I know by now when and where Fitzwilliam is penning his portion of our memoirs because I caught him acting very suspiciously when I awoke this morning.

He was speaking hurriedly, asking if I would not like to call my maid and trying to divert my gaze out the opposite window to admire the rain.

As rain is no novelty this time of year, I was naturally on the alert.

When his valet invited him away for his shave, I took the liberty of peeking under the bed. Lo and behold, I found his journal. It is now my privilege to set the record straight on one or two things that he has misrepresented.

I won that game of chess.

And the one after that.

He did claim a victory over me later in the week, but I blame that on the fact that my father had sharpened his skills before our rematch. Even now, I win more often than not, and I wonder how on earth Fitzwilliam gained his reputation for being a formidable player.

Oh, and I never meant to flirt with him. It does sound like that from the way he has set it down, but I speak the truth. I had had quite enough of marriage and felt no desire to put myself in that way again, though I was perfectly content to lead others down the primrose path.

But I digress.

Fitzwilliam proved to be a willing lamb to the slaughter for all the preening mamas in Meryton.

I believe that I alone appreciated the sacrifice it must have been for him, because Charles did not yet know him well enough, and neither he nor Caroline could conceive of a differing perspective to their own.

I am naturally a garrulous person, but Jane once told me that a retiring character—Mary was her example, but Fitzwilliam fits the illustration perfectly—when forced into much company, would feel just as miserable as I would if locked away for days with no company at all.

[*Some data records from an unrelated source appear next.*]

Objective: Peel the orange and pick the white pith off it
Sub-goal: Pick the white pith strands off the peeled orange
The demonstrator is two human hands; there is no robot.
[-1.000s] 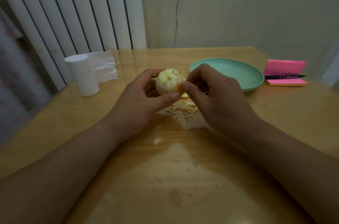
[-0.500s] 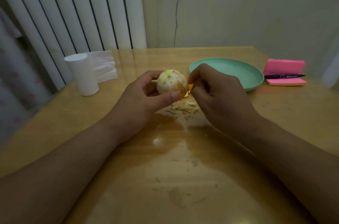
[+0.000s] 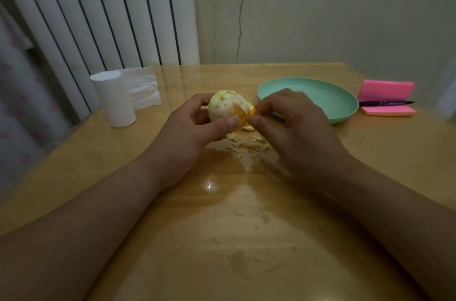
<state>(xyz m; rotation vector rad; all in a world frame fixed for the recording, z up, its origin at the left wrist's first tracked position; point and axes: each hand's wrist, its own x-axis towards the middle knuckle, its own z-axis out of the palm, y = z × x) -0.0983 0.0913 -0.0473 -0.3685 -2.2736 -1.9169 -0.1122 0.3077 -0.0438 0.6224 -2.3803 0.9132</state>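
A strip of orange peel (image 3: 243,113) is being drawn farther off the orange (image 3: 223,105) than a second ago by the right grip (image 3: 293,128), its thumb and forefinger pinched on the strip. The pale, mostly bared orange is being held above the bench (image 3: 246,239) in the left grip (image 3: 187,133), fingers curled behind it, thumb pressed on its near side. Pith scraps (image 3: 249,144) are lying just beneath both grips, and a green plate (image 3: 340,103) just beyond the right one.
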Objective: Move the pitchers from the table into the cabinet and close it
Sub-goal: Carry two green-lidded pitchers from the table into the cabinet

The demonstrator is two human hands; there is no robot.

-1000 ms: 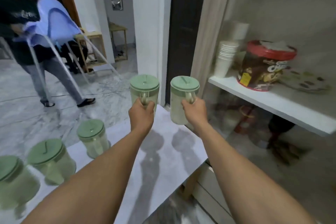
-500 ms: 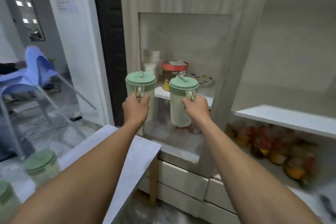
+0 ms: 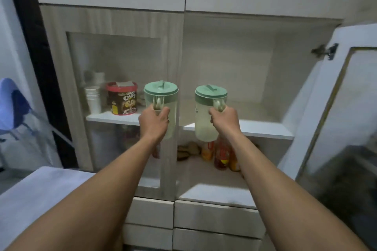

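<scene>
I hold two pale translucent pitchers with green lids, upright, in front of the cabinet. My left hand [image 3: 154, 120] grips the handle of the left pitcher [image 3: 161, 96], which hangs before the closed glass door and centre post. My right hand [image 3: 224, 120] grips the handle of the right pitcher [image 3: 204, 120], level with the white shelf [image 3: 265, 128] of the open right compartment. The cabinet's right door [image 3: 336, 108] stands swung open at the right.
Behind the closed left glass door [image 3: 114, 67] stand stacked white cups [image 3: 93, 98] and a red-lidded cereal tub [image 3: 122, 99]. Bottles [image 3: 222, 155] sit on the lower shelf. Drawers [image 3: 216, 218] lie below. A white table corner [image 3: 30, 195] is at lower left, a blue chair [image 3: 12, 106] beyond.
My view has swung right from the table to face the cabinet. Both pitchers have moved with my hands toward the shelf; the open right compartment and door have come into view.
</scene>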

And so, when Mr. Darcy would retreat to some sanctum at Netherfield for an hour or two, I made certain that the servants did not betray his whereabouts to my brother or sister-in-law.

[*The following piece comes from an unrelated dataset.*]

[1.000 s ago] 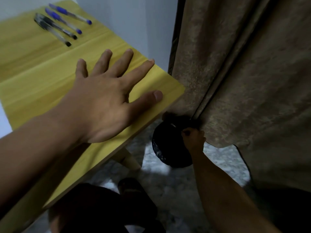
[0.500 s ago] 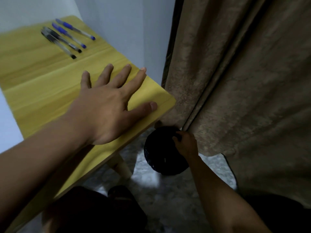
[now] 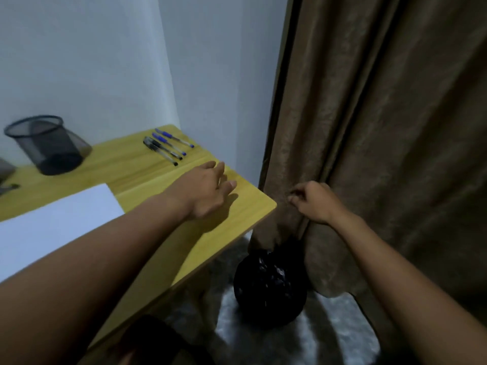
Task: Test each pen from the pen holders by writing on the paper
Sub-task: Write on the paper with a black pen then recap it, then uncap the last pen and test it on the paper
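Observation:
Several pens (image 3: 168,146), some blue and some black, lie side by side at the back right of the yellow wooden table (image 3: 232,227). A black mesh pen holder (image 3: 47,144) stands tilted at the back left and looks empty. White paper (image 3: 52,214) lies on the table's left part. My left hand (image 3: 208,192) rests flat on the table near its right corner, fingers relaxed, just short of the pens. My right hand (image 3: 313,201) hangs in the air right of the table, in front of the curtain, fingers curled and holding nothing.
A brown curtain (image 3: 382,127) fills the right side, close to the table corner. A black bin with a bag (image 3: 270,288) sits on the floor below that corner. A grey object (image 3: 5,171) shows at the far left edge. White walls stand behind the table.
My right hand has come up from the black bin on the floor to table height. The view has lifted, bringing the pen holder and the paper into sight. My left hand stays on the table.

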Tool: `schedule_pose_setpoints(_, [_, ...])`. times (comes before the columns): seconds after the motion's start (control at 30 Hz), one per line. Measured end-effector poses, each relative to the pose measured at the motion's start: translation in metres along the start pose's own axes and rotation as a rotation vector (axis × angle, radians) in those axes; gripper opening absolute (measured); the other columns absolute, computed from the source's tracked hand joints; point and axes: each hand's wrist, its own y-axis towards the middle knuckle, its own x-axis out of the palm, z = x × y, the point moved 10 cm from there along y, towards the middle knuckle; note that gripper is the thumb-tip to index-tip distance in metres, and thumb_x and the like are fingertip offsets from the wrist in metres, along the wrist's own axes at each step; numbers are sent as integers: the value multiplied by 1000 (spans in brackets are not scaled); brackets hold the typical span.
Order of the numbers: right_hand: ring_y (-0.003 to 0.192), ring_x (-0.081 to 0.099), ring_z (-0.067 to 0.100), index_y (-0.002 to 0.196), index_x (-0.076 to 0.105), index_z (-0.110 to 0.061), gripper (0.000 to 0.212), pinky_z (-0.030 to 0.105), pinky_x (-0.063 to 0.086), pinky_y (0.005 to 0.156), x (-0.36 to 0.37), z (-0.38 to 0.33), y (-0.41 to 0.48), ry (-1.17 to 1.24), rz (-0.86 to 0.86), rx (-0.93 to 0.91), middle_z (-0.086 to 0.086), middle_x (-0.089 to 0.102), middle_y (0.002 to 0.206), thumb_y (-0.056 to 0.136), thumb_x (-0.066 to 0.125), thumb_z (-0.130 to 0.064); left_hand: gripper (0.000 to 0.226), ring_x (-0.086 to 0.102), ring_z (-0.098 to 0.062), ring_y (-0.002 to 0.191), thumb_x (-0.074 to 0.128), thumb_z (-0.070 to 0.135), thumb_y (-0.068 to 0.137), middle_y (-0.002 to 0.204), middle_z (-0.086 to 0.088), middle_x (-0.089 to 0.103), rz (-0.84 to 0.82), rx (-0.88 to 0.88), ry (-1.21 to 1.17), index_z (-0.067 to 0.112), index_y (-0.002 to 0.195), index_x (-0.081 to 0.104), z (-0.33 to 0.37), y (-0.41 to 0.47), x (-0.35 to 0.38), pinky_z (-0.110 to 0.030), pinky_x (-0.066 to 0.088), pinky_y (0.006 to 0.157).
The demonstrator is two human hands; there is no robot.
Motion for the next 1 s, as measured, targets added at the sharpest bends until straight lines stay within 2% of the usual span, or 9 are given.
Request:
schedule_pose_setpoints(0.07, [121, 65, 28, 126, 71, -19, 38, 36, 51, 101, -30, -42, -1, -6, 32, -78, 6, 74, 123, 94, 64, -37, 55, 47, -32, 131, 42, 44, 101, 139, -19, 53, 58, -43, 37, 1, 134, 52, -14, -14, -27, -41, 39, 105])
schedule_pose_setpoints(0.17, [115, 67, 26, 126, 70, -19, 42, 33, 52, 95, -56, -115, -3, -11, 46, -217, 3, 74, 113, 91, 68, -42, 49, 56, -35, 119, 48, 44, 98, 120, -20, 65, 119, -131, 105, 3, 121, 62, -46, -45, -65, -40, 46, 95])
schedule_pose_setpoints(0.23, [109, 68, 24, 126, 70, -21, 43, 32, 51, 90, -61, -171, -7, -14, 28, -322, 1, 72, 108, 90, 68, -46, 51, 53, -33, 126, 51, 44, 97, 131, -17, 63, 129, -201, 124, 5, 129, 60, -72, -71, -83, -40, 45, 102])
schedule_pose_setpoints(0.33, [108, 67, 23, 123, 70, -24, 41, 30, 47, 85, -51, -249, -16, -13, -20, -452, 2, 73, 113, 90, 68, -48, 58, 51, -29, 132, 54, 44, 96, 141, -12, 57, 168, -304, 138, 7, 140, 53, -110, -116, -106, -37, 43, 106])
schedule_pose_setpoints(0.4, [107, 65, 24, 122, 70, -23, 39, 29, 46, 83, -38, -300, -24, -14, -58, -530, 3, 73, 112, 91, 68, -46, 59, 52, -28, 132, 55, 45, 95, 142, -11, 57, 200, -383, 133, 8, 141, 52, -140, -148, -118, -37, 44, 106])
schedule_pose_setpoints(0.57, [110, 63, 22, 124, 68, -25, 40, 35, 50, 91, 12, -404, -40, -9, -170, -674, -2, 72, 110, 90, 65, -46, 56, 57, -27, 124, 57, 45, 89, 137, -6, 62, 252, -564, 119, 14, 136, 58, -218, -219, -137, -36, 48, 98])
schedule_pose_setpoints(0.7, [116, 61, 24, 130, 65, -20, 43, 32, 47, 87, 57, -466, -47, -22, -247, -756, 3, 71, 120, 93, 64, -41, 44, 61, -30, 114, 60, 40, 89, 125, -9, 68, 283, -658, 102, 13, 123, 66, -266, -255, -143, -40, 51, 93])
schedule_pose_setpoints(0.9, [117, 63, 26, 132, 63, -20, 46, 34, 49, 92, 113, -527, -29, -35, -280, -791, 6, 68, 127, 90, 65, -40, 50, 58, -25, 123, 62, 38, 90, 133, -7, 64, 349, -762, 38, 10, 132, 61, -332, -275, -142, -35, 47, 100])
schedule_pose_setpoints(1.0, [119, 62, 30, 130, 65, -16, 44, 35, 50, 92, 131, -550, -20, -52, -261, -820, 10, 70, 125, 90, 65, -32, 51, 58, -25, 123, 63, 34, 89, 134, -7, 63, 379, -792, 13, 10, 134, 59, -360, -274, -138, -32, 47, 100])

For one thing, I liked Charles far too well to permit his boisterous personality to drive away a friend of such material usefulness.

Charles had steadied remarkably in the year since I had known him, and to some degree, Fitzwilliam was responsible for it.

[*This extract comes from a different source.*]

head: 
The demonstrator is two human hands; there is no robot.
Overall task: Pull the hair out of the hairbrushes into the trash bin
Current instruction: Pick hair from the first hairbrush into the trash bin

But watching Fitzwilliam at the Assembly later that week, gamely taking to the floor for set after set, gave me a new appreciation for him. Perhaps I was the only one by the time the dust had all settled on the dance floor, and even my approval was tested afterward.

He did escort the proper number of ladies, but he seemed little charmed.

The silly dolt spoke tersely to most of them, a thing for which he was judged prideful and above his company by the Meryton Mamas, as I had taken to calling them.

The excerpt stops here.